Glad to help you, Smriti.
Thank You,
Dhanik
Hey Smriti,
Please check this link
Thank You,
Dhanik
Hi Dhanik,
Thank you for the write-up. I’m having challenges with the extracted values populating correctly on the case. I think that it’s a problem with my flow, but I’m not sure where I have gone wrong. Would you be able to help me?
As per email communication, you need to change email in EinsteinController. Instead of salesforcecodex@gmail.com, need to use your email which used for setting up Einstein.
Thank You,
Dhanik
is it possible to create a model that can predict labels in invoices/bills or bank statements in einstein ocr?
Yes, it can predict if we specify correct index of label.
Thank You,
Dhanik
Hi Dhanik,
ContentDistribution is not fetching any value. Checked the Line provided above to Smriti. That Feature is Enabled in the Org and all options are checked. What am I missing? Please guide.
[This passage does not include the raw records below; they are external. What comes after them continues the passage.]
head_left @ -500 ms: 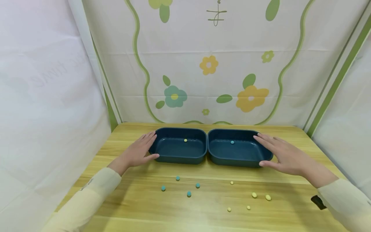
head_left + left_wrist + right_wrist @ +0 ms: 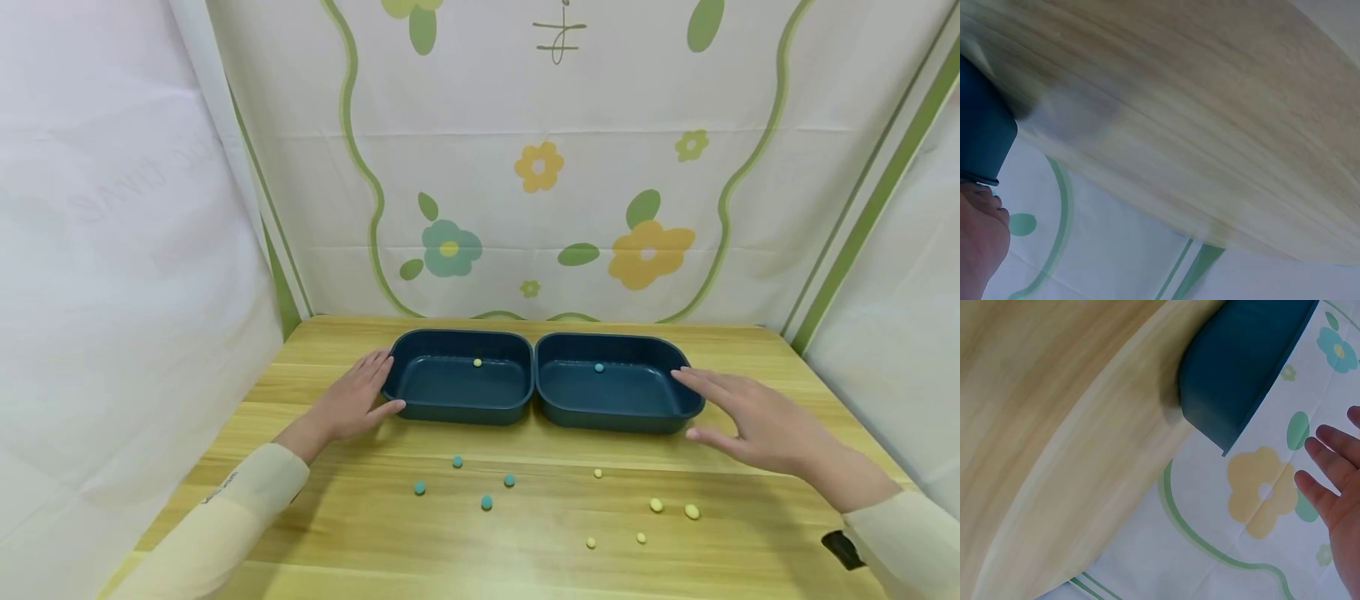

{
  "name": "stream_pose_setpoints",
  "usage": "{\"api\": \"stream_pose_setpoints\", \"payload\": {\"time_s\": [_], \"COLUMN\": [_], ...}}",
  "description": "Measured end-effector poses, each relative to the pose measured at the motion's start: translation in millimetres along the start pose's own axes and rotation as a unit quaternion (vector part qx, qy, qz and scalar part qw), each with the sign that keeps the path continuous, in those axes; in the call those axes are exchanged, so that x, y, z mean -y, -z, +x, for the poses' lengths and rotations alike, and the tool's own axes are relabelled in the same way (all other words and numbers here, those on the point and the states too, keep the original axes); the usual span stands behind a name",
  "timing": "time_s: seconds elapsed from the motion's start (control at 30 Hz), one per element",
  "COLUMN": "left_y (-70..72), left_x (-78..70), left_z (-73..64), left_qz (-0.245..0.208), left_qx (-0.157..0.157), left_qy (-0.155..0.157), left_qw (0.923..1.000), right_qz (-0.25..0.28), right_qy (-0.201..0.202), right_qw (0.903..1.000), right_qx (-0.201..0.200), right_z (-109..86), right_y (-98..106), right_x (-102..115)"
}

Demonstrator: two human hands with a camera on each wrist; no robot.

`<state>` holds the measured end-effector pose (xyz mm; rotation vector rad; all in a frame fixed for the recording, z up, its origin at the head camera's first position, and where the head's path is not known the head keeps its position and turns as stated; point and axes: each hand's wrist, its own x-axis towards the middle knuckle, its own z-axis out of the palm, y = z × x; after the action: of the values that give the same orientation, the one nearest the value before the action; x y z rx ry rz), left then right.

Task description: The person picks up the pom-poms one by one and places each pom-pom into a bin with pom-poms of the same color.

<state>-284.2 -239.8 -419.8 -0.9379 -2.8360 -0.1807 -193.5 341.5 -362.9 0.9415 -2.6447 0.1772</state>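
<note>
While the straight-fingered left hand lies at the left navy tray and the spread right hand flanks the right navy tray, light pressure should keep both aligned on the table.

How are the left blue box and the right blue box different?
The left box holds one yellow piece, while the right box holds one blue piece. Four blue pieces lie in front of the left box; five yellow pieces lie in front of the right box. The left hand is by the left box, the right hand by the right box. Both are dark blue with rounded corners.
</note>
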Motion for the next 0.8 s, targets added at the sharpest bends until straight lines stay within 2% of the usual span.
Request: {"api": "stream_pose_setpoints", "payload": {"time_s": [0.27,0.4,0.57,0.8], "left_y": [-0.2,-1.1,-2.5,-3.4], "left_x": [-0.9,-0.7,-0.7,0.1], "left_z": [-1.2,-1.0,-0.9,-0.8], "left_qz": [-0.015,-0.018,-0.02,-0.025], "left_qx": [0.001,-0.001,-0.003,-0.007], "left_qy": [0.007,0.009,0.013,0.014], "left_qw": [0.9999,0.9998,0.9997,0.9996], "right_qz": [0.002,0.022,0.062,0.121], "right_qy": [0.016,0.021,0.01,-0.025], "right_qw": [0.9983,0.9967,0.9957,0.9923], "right_qx": [-0.056,-0.075,-0.068,-0.013], "right_z": [-11.5,-18.1,-25.6,-33.2], "right_y": [-1.4,-5.8,-12.2,-24.8], "right_x": [10.1,14.9,20.3,23.1]}}
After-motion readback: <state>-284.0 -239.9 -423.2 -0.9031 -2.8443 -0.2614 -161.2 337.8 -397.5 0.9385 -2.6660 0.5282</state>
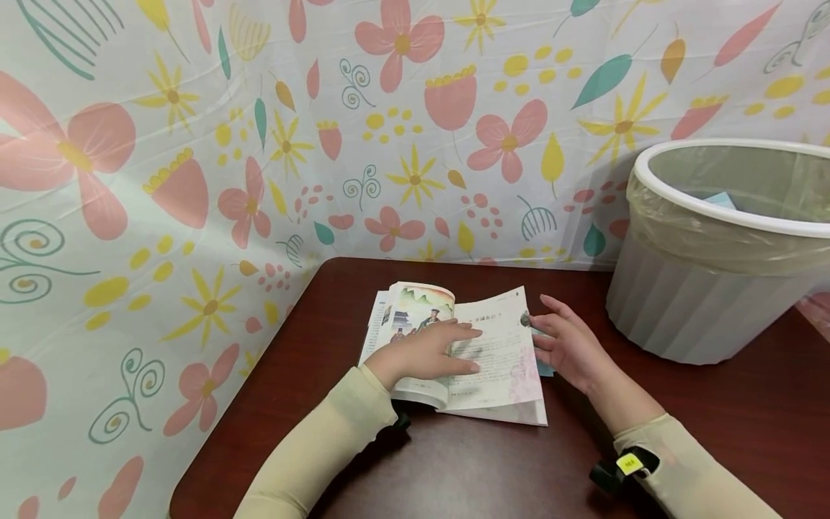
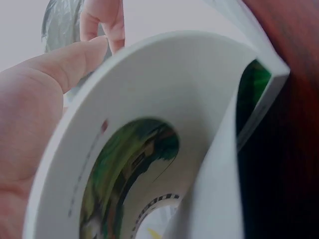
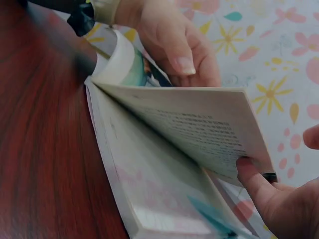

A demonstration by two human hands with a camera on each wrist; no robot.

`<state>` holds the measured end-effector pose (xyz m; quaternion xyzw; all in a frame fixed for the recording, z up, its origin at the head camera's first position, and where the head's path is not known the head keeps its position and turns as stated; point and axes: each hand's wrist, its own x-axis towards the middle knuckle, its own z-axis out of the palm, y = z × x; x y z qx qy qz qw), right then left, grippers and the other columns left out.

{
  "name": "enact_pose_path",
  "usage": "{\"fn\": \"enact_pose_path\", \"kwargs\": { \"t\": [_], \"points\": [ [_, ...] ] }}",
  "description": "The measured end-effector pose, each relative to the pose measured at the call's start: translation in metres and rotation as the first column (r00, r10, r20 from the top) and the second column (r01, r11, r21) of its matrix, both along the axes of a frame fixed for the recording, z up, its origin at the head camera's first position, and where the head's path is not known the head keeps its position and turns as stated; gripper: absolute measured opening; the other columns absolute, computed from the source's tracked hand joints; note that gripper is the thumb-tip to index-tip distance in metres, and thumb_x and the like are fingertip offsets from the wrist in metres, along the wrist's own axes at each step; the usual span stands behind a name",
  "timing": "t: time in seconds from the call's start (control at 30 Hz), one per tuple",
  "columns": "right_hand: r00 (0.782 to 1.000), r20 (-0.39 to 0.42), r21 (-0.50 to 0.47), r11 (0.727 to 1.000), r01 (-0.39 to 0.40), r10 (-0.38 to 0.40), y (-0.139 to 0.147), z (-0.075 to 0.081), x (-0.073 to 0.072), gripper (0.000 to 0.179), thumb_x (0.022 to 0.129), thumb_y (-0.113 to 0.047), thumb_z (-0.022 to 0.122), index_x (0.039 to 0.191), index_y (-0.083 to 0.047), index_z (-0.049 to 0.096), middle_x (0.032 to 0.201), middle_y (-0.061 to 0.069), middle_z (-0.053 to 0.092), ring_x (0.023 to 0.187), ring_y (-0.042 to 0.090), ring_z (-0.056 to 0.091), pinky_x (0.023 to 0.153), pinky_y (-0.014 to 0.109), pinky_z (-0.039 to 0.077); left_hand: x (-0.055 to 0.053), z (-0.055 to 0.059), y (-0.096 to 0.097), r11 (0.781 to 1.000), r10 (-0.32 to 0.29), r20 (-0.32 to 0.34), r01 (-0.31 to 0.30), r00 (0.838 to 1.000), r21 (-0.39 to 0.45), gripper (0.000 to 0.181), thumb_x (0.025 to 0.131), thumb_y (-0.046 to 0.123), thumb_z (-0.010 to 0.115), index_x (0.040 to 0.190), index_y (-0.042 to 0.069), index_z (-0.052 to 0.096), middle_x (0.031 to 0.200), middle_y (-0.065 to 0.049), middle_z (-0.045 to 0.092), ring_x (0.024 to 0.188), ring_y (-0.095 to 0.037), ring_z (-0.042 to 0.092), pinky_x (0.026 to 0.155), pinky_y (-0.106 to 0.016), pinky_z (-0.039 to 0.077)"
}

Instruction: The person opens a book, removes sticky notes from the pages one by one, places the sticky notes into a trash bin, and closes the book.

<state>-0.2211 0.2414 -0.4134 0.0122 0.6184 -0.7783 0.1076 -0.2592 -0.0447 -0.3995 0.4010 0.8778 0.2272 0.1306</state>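
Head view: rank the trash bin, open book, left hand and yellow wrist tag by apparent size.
1. Trash bin, partly cut off by the frame
2. Open book
3. Left hand
4. Yellow wrist tag

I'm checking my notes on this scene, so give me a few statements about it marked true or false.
1. The book lies open on the table. True.
2. The bin stands to the left of the book in the head view. False: it stands to the right.
3. The right hand touches the book. True.
4. The left hand is inside the bin. False: it is over the open book.
5. The bin has a white rim. True.
6. The backdrop is plain. False: it has a pattern of flowers and leaves.
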Motion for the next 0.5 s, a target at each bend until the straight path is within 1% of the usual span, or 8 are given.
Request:
{"fn": "enact_pose_path", "kwargs": {
  "t": [0.03,0.1,0.2,0.27,0.37,0.43,0.5],
  "points": [
    [1.000,0.001,0.000,1.000,-0.002,0.002,-0.002,0.001,0.001,0.076,0.108,-0.027,0.052,0.167,-0.024,0.004,0.141,0.007,0.045,0.110,0.012,0.069,0.089,0.028,0.059,0.000,0.001,-0.002,1.000,0.010,0.000,-0.010,1.000,-0.003,0.067,0.098,0.051,0.065,0.155,0.020,0.048,0.164,-0.007,0.042,0.157,-0.028,0.030,0.127,-0.044,0.028],
    [1.000,-0.005,0.011,1.000,-0.012,0.012,-0.006,0.004,0.003,0.075,0.108,-0.031,0.051,0.167,-0.024,0.005,0.148,0.011,0.042,0.112,0.011,0.067,0.090,0.028,0.058,0.001,0.004,-0.006,0.999,0.034,-0.002,-0.034,0.999,-0.012,0.065,0.099,0.048,0.065,0.155,0.021,0.048,0.164,-0.006,0.042,0.157,-0.024,0.032,0.126,-0.043,0.030],
    [0.998,-0.030,0.044,0.998,-0.045,0.047,-0.012,0.008,0.005,0.072,0.110,-0.036,0.048,0.167,-0.022,0.007,0.162,0.018,0.030,0.119,0.013,0.062,0.091,0.029,0.057,0.003,0.007,-0.011,0.997,0.061,-0.047,-0.063,0.997,-0.044,0.063,0.099,0.045,0.066,0.155,0.021,0.050,0.164,-0.007,0.043,0.155,-0.022,0.035,0.125,-0.042,0.033],
    [0.996,-0.046,0.065,0.995,-0.070,0.073,-0.018,0.011,0.007,0.071,0.110,-0.040,0.045,0.167,-0.021,0.008,0.167,0.020,0.024,0.127,0.018,0.057,0.092,0.031,0.056,0.003,0.008,-0.015,0.992,0.084,-0.081,-0.090,0.993,-0.083,0.061,0.099,0.045,0.067,0.154,0.023,0.051,0.164,-0.007,0.042,0.154,-0.022,0.037,0.122,-0.041,0.037],
    [0.991,-0.068,0.097,0.989,-0.108,0.115,-0.027,0.016,0.008,0.072,0.110,-0.044,0.042,0.167,-0.019,0.007,0.169,0.019,0.021,0.142,0.030,0.044,0.094,0.033,0.054,0.003,0.007,-0.020,0.982,0.115,-0.117,-0.131,0.986,-0.139,0.060,0.097,0.047,0.068,0.151,0.024,0.054,0.163,-0.005,0.044,0.153,-0.020,0.038,0.121,-0.040,0.039],
    [0.988,-0.076,0.109,0.986,-0.127,0.135,-0.033,0.019,0.009,0.074,0.110,-0.047,0.042,0.168,-0.019,0.005,0.170,0.019,0.021,0.149,0.037,0.035,0.094,0.034,0.053,0.002,0.006,-0.025,0.975,0.134,-0.123,-0.153,0.983,-0.163,0.061,0.096,0.049,0.069,0.150,0.024,0.055,0.163,-0.004,0.045,0.153,-0.019,0.038,0.121,-0.040,0.039],
    [0.985,-0.086,0.123,0.983,-0.139,0.150,-0.040,0.022,0.009,0.075,0.110,-0.049,0.041,0.168,-0.020,0.003,0.170,0.018,0.020,0.153,0.041,0.029,0.095,0.035,0.052,0.000,0.005,-0.030,0.970,0.150,-0.119,-0.169,0.982,-0.176,0.062,0.096,0.050,0.069,0.151,0.024,0.055,0.163,-0.004,0.043,0.153,-0.019,0.038,0.121,-0.041,0.039]
  ]
}}
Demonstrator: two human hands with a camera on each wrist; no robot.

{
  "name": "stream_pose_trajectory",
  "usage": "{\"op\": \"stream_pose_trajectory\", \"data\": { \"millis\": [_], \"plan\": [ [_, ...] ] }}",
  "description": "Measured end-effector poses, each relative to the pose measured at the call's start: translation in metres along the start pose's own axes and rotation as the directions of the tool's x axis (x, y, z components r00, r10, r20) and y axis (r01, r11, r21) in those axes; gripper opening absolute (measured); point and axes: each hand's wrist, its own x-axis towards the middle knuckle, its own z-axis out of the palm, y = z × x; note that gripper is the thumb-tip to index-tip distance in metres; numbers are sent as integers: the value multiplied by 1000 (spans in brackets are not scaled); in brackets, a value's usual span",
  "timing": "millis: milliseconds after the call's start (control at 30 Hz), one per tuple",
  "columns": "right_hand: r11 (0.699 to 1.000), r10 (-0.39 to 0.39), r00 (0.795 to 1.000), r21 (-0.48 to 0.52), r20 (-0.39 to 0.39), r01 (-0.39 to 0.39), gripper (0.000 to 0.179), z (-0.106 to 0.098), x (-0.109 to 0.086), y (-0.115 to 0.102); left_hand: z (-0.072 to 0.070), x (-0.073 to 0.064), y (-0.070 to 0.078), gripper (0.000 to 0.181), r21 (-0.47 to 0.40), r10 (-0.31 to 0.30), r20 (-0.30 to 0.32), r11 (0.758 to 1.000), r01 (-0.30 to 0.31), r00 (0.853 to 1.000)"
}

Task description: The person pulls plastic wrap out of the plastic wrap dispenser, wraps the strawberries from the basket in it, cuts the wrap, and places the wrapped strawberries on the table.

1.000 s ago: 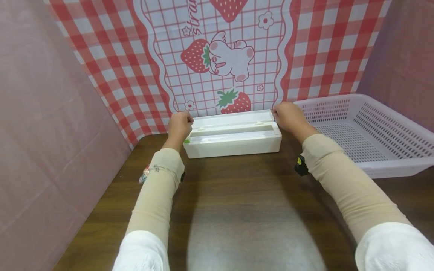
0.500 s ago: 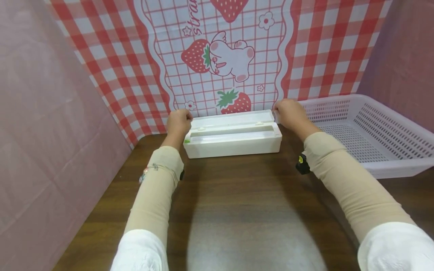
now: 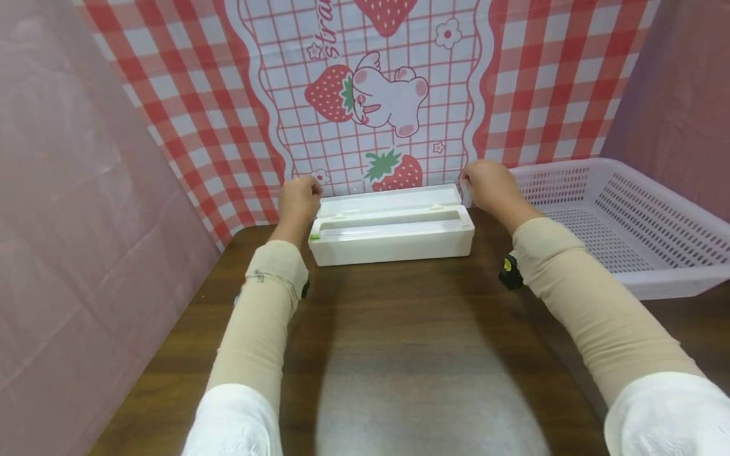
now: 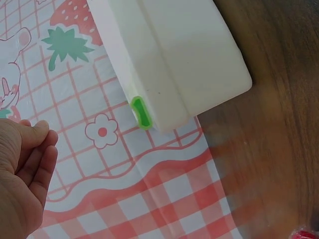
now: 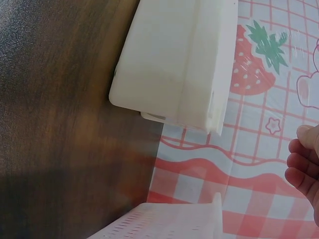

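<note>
A long white cling film dispenser (image 3: 393, 244) lies on the table with its lid tipped back and a clear roll showing inside. My left hand (image 3: 298, 206) is just above its left end, thumb and fingertips pinched together. Beyond the right end, my right hand (image 3: 492, 187) holds the same pinch. Between them stretches cling film (image 5: 249, 62), nearly invisible except for faint glints and wrinkles in the right wrist view. A green slider (image 4: 142, 113) sits on the dispenser's left corner.
A white perforated plastic basket (image 3: 661, 278) stands on the right, close to my right forearm. Something small in a red wrapper (image 4: 304, 234) lies left, mostly hidden by my left forearm. A strawberry-print cloth (image 3: 393, 101) hangs behind the brown table (image 3: 399, 354).
Both hands have risen slightly and moved a little farther back and apart, still pinching. The dispenser has stayed in place.
</note>
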Motion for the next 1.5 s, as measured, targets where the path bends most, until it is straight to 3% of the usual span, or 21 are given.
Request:
{"op": "stream_pose_trajectory", "data": {
  "millis": [300, 567, 1033, 1267, 1500],
  "plan": [
    [1000, 24, 999, -7, 24, -23, 14, -7, 3, -3, -6, 2, 3, 16, -24, -48, 2, 999, 48, 999],
    [1000, 19, 1000, -16, 14, -19, 16, -13, 6, -2, -12, 4, 5, 18, -30, -5, -38, 1000, 4, 999],
    [1000, 12, 1000, -10, -19, -13, 15, -24, 10, -6, -19, 7, 12, 13, -32, -28, -94, 999, 25, 995],
    [999, 43, 999, -14, 15, -43, 14, -33, 15, -10, -22, 10, 13, 13, -49, -58, -105, 997, 53, 993],
    [999, -1, 1000, -39, -22, 0, 13, -36, 17, -12, -28, 12, 13, 14, -36, -63, -107, 998, 60, 992]
  ]
}}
It worked! Thank you! I had to Enable public link.
Dear Dhanik,
How to get einstein RSA private key for a sandbox?
I get below error:
“An error occurred while serving your request
It looks like this org doesn’t allow access to the Einstein.ai connected app. Contact your Salesforce admin to allow access, or sign up with a different org.”
It says oauth error. Please help on this
Hello Raksha,
It should work in all org. Please check possible solution at https://metamind.readme.io/page/troubleshooting
If that not work, please ping me in LinkedIn or telegram group. We can join and resolve issue.
Thank You,
Dhanik
Dear Dhanik,
Thanks for explaining in detail. How to establish the connection with sandbox and generate RSA private key?
Regards,
Raksha
Hi Dhanik,
I am getting the following error–> “Error Occurred: An Apex error occurred: System.QueryException: Implementation restriction: ContentDocumentLink requires a filter by a single Id on ContentDocumentId or LinkedEntityId using the equals operator or multiple Id’s using the IN operator.”
Please help me out.
Regards.
Hello Vinesh,
Have you checked that you are getting recodId to filter using query? Check that SOQL, how many records are being returned.
Thank You,
Dhanik
Hi Dhanik,
I had issue with button placement, got it resolved, data is populated but the issue now i am facing is ; if the name is VIRESH PATNAIK, it is populating in the field as PATNAIKVIRESH.
Regards,
Viresh
Hello Viresh, Instead of merging here, add seprate columns and then create formula field.
Thank You,
Dhanik
Hi Dhanik,
I am getting the following error–> “Error Occurred: An Apex error occurred: System.QueryException: Implementation restriction: ContentDocumentLink requires a filter by a single Id on ContentDocumentId or LinkedEntityId using the equals operator or multiple Id’s using the IN operator.”
Please help me out.
Regards.
Same error as Viresh’s. If its resolved for him, Can you explain how to resolve the error.
Hello Harish,
This issue is showing because SOQL cannot find the attachment record. Please check, you are passing the correct recordid to get the attachment.
Thank You,
Dhanik
Pingback: Extract Driver License Detail from Image using Einstein API | SalesforceCodex
Dhanik,
Thank you again for the write-up. Any guidance on the test classes that I’ll need in order to push this to production?
Hey Christian,
What kind of guidance or support you need to test class?
Thank You,
Dhanik
Hello Matheus,
Have you tried using mock test class instead of using @isTest(SeeAllData=true)? It should work in this situation.
Thank You,
Dhanik
@Dhanik , can you update with test classes to this solution. I set up solution and working properly extracting PDf Data.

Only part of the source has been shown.